→ Problem requirements
The response should contain all of the data below, reproduced exactly, and no pictures.

→ Dataset extract
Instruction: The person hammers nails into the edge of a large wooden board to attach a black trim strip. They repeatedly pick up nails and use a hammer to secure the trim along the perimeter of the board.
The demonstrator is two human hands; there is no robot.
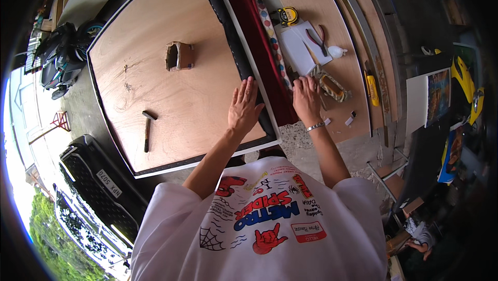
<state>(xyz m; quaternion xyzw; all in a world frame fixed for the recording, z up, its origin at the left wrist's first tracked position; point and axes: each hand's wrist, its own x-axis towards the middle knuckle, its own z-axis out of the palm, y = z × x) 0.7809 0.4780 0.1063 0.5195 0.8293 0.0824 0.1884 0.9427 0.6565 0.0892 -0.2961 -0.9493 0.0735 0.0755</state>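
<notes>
My left hand (244, 108) lies flat, fingers together and stretched out, on the black padded strip (236, 55) along the right edge of a large wooden panel (192, 104). My right hand (307, 102) is over the right-hand work surface, beside a camouflage-patterned pouch (332, 85). Its fingers are curled together at the pouch's left end; what they hold, if anything, is hidden. Between the panel and that surface hangs dark red cloth (277, 86), bordered by a dotted strip (267, 26). On the panel rest a hammer (147, 131) and a small open cardboard box (181, 55).
Right of the cloth lie a yellow tape measure (288, 16), white paper sheets (300, 50), red-handled pliers (317, 41), a small white bottle (337, 51) and a yellow utility knife (372, 89). A motorbike (62, 55) stands beyond the panel at the left; a person (420, 237) is at the lower right.
</notes>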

→ Response
Instruction: The person hammers nails into the edge of a large wooden board to attach a black trim strip. They repeatedly pick up nails and use a hammer to secure the trim along the perimeter of the board.
The demonstrator is two human hands; there is no robot.
<state>(xyz m; quaternion xyzw; all in a world frame fixed for the recording, z up, its origin at the left wrist's first tracked position; point and axes: each hand's wrist, its own x-axis towards the middle knuckle, its own z-axis out of the palm, y = z × x) 0.7809 0.4780 0.1063 0.5195 0.8293 0.0824 0.1884 0.9427 0.6565 0.0892 -0.2961 -0.9493 0.0735 0.0755</state>
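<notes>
My left hand (244, 108) lies flat, fingers together and stretched out, on the black padded strip (236, 55) along the right edge of a large wooden panel (192, 104). My right hand (307, 102) is over the right-hand work surface, beside a camouflage-patterned pouch (332, 85). Its fingers are curled together at the pouch's left end; what they hold, if anything, is hidden. Between the panel and that surface hangs dark red cloth (277, 86), bordered by a dotted strip (267, 26). On the panel rest a hammer (147, 131) and a small open cardboard box (181, 55).
Right of the cloth lie a yellow tape measure (288, 16), white paper sheets (300, 50), red-handled pliers (317, 41), a small white bottle (337, 51) and a yellow utility knife (372, 89). A motorbike (62, 55) stands beyond the panel at the left; a person (420, 237) is at the lower right.
</notes>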

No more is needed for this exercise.